Beneath this instruction is a block of data; output from it exactly the lines that run from the one containing "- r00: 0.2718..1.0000" through the one containing "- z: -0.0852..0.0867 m", inclusive.

#### [DATASET EXTRACT]
--

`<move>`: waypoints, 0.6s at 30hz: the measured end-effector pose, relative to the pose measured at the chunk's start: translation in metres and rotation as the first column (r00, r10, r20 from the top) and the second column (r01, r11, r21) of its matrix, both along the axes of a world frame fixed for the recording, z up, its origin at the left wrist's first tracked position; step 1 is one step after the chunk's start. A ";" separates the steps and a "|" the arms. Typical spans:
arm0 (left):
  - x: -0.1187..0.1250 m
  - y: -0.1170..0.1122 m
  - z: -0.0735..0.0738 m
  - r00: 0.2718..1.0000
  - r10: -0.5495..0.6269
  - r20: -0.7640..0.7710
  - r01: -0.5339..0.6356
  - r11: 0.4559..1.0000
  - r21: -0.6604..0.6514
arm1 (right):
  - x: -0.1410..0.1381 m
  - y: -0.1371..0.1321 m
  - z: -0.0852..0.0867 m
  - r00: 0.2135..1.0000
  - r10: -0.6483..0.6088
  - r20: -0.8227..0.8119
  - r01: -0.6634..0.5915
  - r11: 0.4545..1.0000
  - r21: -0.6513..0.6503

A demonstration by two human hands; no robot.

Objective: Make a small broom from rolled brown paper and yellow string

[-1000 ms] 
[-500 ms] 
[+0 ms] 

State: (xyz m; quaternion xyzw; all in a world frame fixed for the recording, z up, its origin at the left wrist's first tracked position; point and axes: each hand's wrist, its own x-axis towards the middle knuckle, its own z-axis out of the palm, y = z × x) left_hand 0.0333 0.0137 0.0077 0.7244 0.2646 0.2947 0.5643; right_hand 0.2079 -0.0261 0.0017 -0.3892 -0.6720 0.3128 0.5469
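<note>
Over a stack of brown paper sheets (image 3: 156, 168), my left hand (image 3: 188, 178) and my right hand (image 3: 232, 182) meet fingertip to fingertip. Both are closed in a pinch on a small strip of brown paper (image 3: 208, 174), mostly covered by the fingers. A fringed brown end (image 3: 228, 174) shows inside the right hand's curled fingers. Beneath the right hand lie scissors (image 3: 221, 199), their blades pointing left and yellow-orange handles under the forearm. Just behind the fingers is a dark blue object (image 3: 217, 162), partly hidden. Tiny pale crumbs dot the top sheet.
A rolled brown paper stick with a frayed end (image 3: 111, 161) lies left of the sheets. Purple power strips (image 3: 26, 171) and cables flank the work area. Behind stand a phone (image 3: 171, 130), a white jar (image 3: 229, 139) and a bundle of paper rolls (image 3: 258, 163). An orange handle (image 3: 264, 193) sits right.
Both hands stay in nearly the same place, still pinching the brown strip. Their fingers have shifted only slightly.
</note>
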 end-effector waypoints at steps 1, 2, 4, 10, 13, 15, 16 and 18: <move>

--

#### [SOLUTION TO THE EXERCISE]
  - r00: 0.2718..1.0000
  - r10: -0.5495..0.6269
  - r20: -0.7640..0.7710
  - r01: -0.5339..0.6356
  - r11: 0.4559..1.0000
  - r21: -0.6604..0.6514
arm1 (right):
  - x: -0.1410..0.1381 m
  - y: -0.1371..0.1321 m
  - z: -0.0852..0.0867 m

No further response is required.